Yes, folks, Norv Turner is the new answer to the trivia question "Which of the following coaching hires of 2006 yielded the least in terms of fan enthusiasm, player anticipation, and overall results in the short term for which the coach was employed?". Come to think of it, he might be the only possible answer in the multiple choice version of that question, the easiest $100 question in Who Wants to Be a Millionaire history. And yeah, I know that Who Wants to Be a Millionaire was a passe reference like 5 years ago, so shut up. The real question is, how does San Diego even begin to justify this to their fans? The good people of San Diego should take a break from surfing and twirling their hair to stand up and walk out of the city in protest (just don't walk towards Tijuana; I've heard terrible stories about what goes on down there).

What's worst is the squandered opportunity this all represents. The Chargers were poised to make a bold and brilliant hire. Rex Ryan was right there. Mike Singletary was offering himself to them. So they went with a guy who's 58-82-1 in his head coaching career, with 1 playoff win to his name. Here's some trivia for you, courtesy of the Elias Sports Bureau. Among head coaches who have coached three or more teams, only three have entered their third stint with a worse winning percentage than Turner: Marion Campbell (Falcons, 1987), Mike McCormack (Seahawks, 1982), and Roy Andrews (Cleveland Bulldogs, 1927). You want to know why you've never heard of them?

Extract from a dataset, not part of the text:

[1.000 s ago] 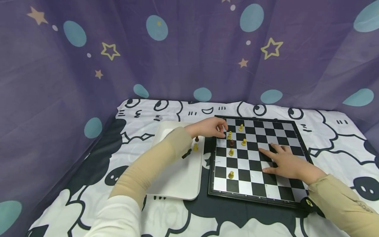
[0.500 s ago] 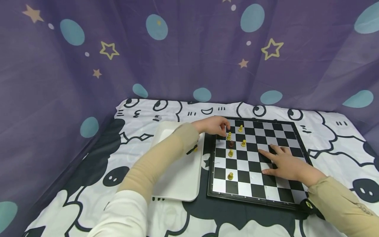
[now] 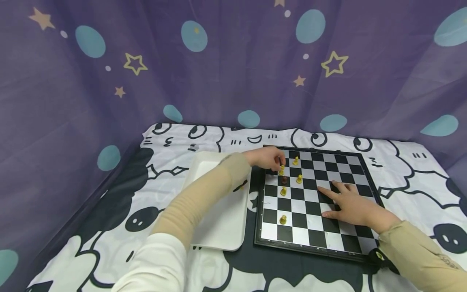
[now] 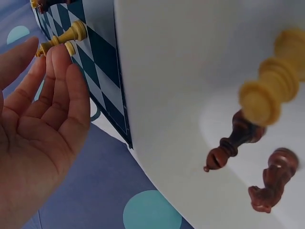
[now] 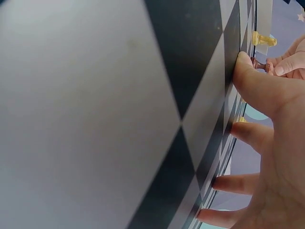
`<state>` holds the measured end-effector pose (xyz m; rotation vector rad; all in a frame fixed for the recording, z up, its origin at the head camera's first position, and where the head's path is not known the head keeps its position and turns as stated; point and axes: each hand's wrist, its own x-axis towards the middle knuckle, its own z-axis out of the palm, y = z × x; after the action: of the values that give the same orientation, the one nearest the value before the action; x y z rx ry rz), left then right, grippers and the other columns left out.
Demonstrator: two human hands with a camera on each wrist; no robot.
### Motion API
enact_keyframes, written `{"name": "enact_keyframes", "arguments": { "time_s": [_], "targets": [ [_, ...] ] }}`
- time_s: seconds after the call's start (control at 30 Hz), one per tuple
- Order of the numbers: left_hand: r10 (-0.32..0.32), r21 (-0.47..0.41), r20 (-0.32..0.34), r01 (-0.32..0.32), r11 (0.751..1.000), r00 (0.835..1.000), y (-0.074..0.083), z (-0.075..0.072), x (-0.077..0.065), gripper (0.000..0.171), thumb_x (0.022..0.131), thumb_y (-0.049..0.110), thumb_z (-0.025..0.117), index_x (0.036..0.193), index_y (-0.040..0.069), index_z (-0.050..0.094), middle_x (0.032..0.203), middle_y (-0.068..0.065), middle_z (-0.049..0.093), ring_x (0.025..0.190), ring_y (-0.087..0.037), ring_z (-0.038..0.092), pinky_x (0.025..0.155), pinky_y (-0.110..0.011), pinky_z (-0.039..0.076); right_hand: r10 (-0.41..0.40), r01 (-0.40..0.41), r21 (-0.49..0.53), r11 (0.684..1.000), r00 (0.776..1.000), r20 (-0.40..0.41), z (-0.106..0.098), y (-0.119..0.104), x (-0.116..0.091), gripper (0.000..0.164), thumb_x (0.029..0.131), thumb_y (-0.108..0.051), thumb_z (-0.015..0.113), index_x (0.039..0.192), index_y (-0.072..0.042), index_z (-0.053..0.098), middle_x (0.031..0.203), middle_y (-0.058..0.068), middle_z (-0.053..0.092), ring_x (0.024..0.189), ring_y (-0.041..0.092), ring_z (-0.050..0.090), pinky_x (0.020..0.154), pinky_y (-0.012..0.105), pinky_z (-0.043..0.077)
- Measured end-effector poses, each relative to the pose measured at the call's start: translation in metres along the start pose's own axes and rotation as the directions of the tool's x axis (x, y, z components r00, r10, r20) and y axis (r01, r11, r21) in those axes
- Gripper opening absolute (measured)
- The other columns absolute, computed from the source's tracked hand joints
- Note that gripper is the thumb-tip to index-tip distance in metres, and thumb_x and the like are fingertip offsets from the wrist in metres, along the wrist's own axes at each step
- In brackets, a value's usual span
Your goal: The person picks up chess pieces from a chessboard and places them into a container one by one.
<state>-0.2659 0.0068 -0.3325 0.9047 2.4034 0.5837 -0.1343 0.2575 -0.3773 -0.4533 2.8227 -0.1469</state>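
My left hand (image 4: 43, 119) has reached a yellow piece (image 4: 69, 34) near the far left corner of the chessboard (image 3: 314, 222) and pinches its top; my spread right hand (image 3: 352, 205) rests on the chessboard's right half, gripping nothing; handling that piece, I judge, is underway.

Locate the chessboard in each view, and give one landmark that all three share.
Head: the chessboard lies right of centre.
Left wrist: the chessboard is a steeply slanted strip at upper left.
Right wrist: the chessboard fills the left and middle, close up.
Shared landmark: the left hand, near the middle in head, at the left in left wrist, upper right in right wrist.
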Motion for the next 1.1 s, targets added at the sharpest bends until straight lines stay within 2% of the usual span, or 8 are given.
{"name": "enact_keyframes", "arguments": {
  "time_s": [0.23,0.63,0.9,1.1],
  "targets": [
    [0.024,0.001,0.017,-0.024,1.0,1.0,0.0008,0.0026,0.0024,0.017,0.091,0.007,0.06,0.108,0.002,0.061,0.09,-0.007,0.062,0.076,-0.012,0.058,0.068,-0.019,0.046,0.0,0.0,0.003,1.0,1.0,0.0,0.0012,-0.0013,-0.0006,0.087,0.076,-0.071,0.057,0.142,-0.017,0.043,0.142,0.033,0.029,0.124,0.06,0.027,0.083,0.07,0.039],
    [0.013,0.01,0.004,-0.014,1.0,1.0,-0.0009,0.0044,0.0052,0.018,0.092,0.003,0.055,0.109,0.002,0.062,0.094,-0.009,0.063,0.079,-0.012,0.058,0.069,-0.019,0.045,0.008,-0.008,0.001,1.0,1.0,0.005,0.0013,0.0004,0.0006,0.088,0.075,-0.072,0.056,0.142,-0.018,0.042,0.142,0.032,0.028,0.124,0.06,0.026,0.083,0.07,0.039],
    [0.004,0.009,0.004,-0.004,1.0,1.0,-0.0001,0.0039,0.004,0.018,0.093,0.003,0.054,0.108,0.002,0.063,0.09,-0.007,0.063,0.077,-0.011,0.055,0.067,-0.019,0.042,0.012,-0.012,0.001,1.0,1.0,0.008,0.0014,0.0006,0.0013,0.088,0.075,-0.071,0.056,0.143,-0.018,0.041,0.143,0.031,0.028,0.125,0.06,0.025,0.083,0.07,0.039],
    [0.009,0.003,0.0,-0.009,1.0,1.0,0.0004,0.0042,0.0042,0.017,0.093,0.003,0.055,0.107,0.001,0.063,0.095,-0.01,0.064,0.078,-0.011,0.055,0.067,-0.019,0.042,0.012,-0.012,0.001,1.0,1.0,0.006,-0.0001,0.0003,0.0003,0.088,0.075,-0.071,0.056,0.143,-0.018,0.041,0.143,0.031,0.028,0.124,0.06,0.026,0.083,0.07,0.039]
  ]
}}
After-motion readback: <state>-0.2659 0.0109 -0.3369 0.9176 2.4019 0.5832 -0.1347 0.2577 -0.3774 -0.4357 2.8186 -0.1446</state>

Because they never should've been hired a SECOND time, let alone a THIRD.

Because their coaching resumes, put together, couldn't get them a job parking cars outside the Hall of Fame.

Because the majority of NFL owners and General Managers aren't so monumentally dense as to hire a coach who has done nothing short of prove, elsewhere, that he's fundamentally incapable of winning.

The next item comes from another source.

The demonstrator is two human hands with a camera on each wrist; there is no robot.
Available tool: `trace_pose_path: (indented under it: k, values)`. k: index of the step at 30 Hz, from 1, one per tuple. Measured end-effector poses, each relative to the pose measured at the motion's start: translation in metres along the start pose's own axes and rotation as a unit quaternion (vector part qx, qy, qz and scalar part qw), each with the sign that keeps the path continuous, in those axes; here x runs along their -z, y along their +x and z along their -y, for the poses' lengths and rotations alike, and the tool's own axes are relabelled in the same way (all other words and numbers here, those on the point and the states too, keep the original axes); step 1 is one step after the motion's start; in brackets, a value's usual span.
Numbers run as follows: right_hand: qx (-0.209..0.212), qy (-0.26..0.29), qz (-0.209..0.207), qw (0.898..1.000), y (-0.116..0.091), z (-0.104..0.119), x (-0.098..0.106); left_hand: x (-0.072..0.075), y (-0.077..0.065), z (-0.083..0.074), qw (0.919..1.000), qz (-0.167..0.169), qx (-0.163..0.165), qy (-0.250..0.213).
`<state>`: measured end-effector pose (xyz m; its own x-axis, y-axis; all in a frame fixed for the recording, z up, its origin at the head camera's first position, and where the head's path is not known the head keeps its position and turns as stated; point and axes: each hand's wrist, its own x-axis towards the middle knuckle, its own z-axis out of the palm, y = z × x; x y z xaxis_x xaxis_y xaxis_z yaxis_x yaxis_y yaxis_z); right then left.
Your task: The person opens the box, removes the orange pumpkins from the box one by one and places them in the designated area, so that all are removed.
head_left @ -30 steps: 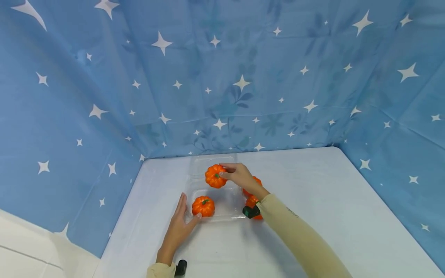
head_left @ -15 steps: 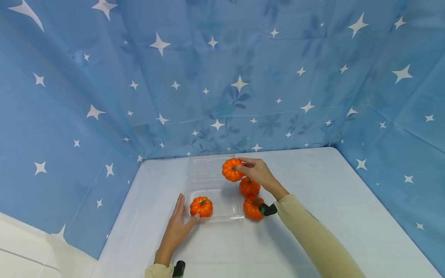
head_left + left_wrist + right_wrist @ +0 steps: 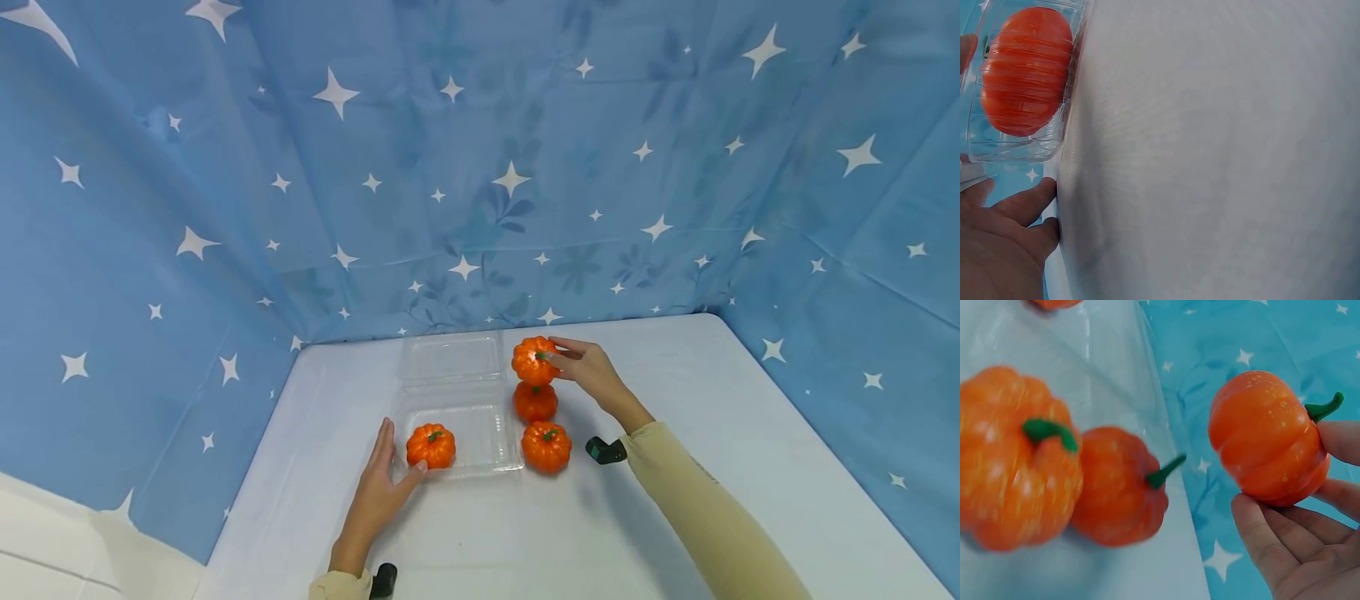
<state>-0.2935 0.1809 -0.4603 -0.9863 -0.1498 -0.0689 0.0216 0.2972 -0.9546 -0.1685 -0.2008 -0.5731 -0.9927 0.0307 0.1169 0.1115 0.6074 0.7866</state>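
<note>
My right hand (image 3: pixel 600 375) holds a small orange toy pumpkin (image 3: pixel 531 362) with a green stem, raised above the table at the back. In the right wrist view, thumb and fingers grip this pumpkin at its sides. My left hand (image 3: pixel 375 496) is at the near left corner of a clear plastic clamshell box (image 3: pixel 483 442), its fingers extended along the left wall and the thumb by the front edge. Inside that box, at the left, lies another toy pumpkin (image 3: pixel 431 446), also seen through the ribbed wall in the left wrist view.
Two more toy pumpkins, one farther back (image 3: pixel 536 404) and one nearer (image 3: pixel 547 447), sit beside the box's right wall. The box's clear lid (image 3: pixel 450 358) lies folded open behind it. A blue starred curtain (image 3: pixel 480 167) surrounds the white table (image 3: pixel 675 400).
My right hand has carried its pumpkin from over the box to the right and back, past the box's right edge. My left hand has stayed at the box's corner.
</note>
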Motion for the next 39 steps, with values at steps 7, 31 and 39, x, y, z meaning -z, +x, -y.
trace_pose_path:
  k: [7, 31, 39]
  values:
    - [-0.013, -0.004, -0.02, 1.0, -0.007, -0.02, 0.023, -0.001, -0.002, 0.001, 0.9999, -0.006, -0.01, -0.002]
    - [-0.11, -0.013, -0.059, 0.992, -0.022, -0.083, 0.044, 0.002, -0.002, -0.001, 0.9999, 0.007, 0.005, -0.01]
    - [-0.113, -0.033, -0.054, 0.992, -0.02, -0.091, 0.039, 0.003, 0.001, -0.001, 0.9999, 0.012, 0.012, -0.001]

Really, San Diego? Really, A.J. Smith and Dean Spanos? I keep waiting for the ESPN ticker to run across the bottom of whatever painfully boring college basketball game I'm half-watching at the time and say, "Haha just kidding. They really hired Ron Rivera."

Oh wait, they did hire Ron Rivera. As a linebackers coach. Talk about getting the shaft. This guy interviews for nine head coaching vacancies (every vacancy in the last two years, save for the Oakland Raiders' vacancy this year, for which no coach, not even Norv Turner, is bad enough), and doesn't get any of them, an oddity that has to be contributed at least partially to the fact that teams would have had to wait a month to hire him because he's helping take his team to the Super Bowl. And then his own team doesn't re-hire him as a coordinator. If I were this guy, I'd be locked up in a room somewhere muttering curse words, trying to figure out where it all went wrong. If I were Ron Rivera, I'd be too busy trying to invent a time machine to even bother coaching Shawne Merriman and the rest of San Diego's steroid-fueled linebackers.

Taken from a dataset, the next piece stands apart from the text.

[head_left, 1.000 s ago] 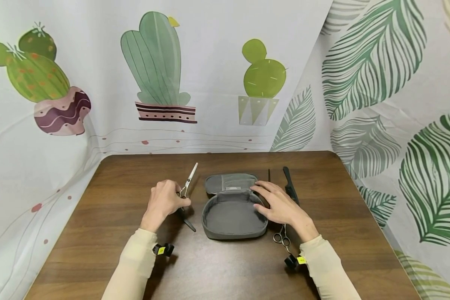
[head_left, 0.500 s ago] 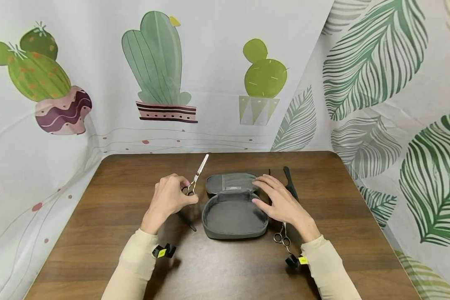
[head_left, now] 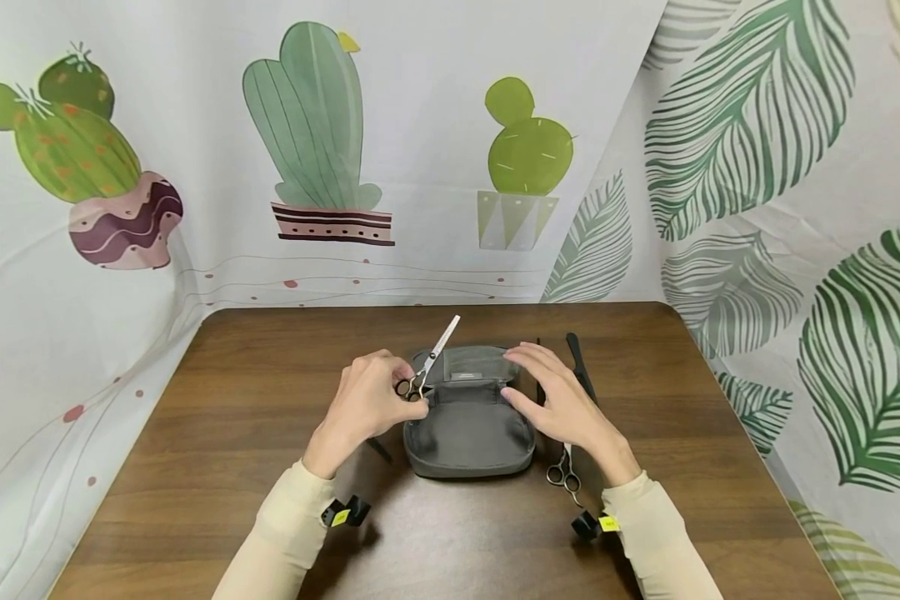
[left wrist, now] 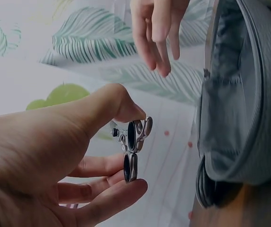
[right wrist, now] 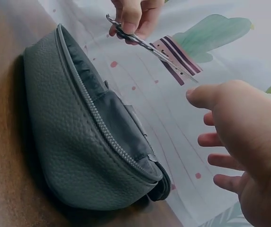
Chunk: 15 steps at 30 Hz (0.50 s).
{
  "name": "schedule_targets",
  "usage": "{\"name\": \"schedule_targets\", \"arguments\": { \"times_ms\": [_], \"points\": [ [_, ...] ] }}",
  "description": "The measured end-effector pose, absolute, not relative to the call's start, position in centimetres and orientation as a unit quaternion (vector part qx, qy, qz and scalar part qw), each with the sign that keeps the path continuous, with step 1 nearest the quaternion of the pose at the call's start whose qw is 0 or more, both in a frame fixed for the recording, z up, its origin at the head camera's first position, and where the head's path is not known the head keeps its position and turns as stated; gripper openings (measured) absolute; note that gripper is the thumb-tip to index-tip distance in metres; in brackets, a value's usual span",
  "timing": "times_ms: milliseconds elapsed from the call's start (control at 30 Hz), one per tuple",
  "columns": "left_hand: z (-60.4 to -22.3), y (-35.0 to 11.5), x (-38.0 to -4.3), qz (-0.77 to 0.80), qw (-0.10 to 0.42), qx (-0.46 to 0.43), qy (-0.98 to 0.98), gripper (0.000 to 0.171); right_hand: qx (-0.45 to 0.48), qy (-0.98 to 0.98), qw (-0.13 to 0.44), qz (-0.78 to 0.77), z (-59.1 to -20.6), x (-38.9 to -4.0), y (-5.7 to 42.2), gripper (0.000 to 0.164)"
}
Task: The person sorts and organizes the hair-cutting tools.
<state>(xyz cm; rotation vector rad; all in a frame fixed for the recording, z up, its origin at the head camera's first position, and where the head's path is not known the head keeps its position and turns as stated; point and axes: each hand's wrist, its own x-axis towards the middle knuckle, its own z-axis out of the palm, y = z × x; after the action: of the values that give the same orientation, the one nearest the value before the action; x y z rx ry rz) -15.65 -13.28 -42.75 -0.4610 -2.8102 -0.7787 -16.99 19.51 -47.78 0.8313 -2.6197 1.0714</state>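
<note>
Above the left part of the grey zip case (head_left: 468, 467), my left hand (head_left: 367, 396) pinches silver hair scissors (head_left: 437, 348) by the finger rings. Their blades point up and away, to the right. The case stands with its lid folded back, and its inside shows bare grey lining. Its pebbled side and zipper show in the right wrist view. My right hand (head_left: 562, 404) hovers at the case's right edge, fingers spread and holding nothing. Partly under that hand lies a second pair of scissors (head_left: 564, 475), rings toward me. A dark comb (head_left: 579, 362) lies beyond it.
A thin dark tip (head_left: 540, 343) shows behind the right hand, its rest hidden. Another dark slim tool (head_left: 379, 450) lies left of the case, partly under the left hand. Behind the brown table (head_left: 255, 333) hangs a printed cloth (head_left: 427, 167).
My left hand has lifted the scissors from the table's left side and carried them right, to over the case. The right hand has shifted only slightly.
</note>
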Motion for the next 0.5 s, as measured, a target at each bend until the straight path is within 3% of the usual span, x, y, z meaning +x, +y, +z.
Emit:
{"name": "schedule_targets", "arguments": {
  "times_ms": [500],
  "points": [
    [-42.1, -9.9, -14.1, -0.231, 0.115, -0.25, -0.933, 0.032, 0.288, -0.857, 0.127, 0.408, -46.9, -16.5, 19.1, 0.063]
  ]
}}
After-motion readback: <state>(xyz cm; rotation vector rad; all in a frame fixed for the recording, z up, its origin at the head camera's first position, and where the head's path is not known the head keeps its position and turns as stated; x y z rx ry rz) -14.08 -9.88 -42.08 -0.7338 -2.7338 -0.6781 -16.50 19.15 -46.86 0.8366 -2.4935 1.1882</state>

So this is my official apology, to the loyal readership of Two-Point Conversion (Yeah, that means you, mom; thanks for reading): I'm sorry I got duped by Smith and Spanos. I thought they had something great cooking. Literally any of the potential hires other than Turner would've corroborated my suspicion, and you wouldn't have to be reading this right now.

There, I apologized to my fans. San Diego, it's your turn now.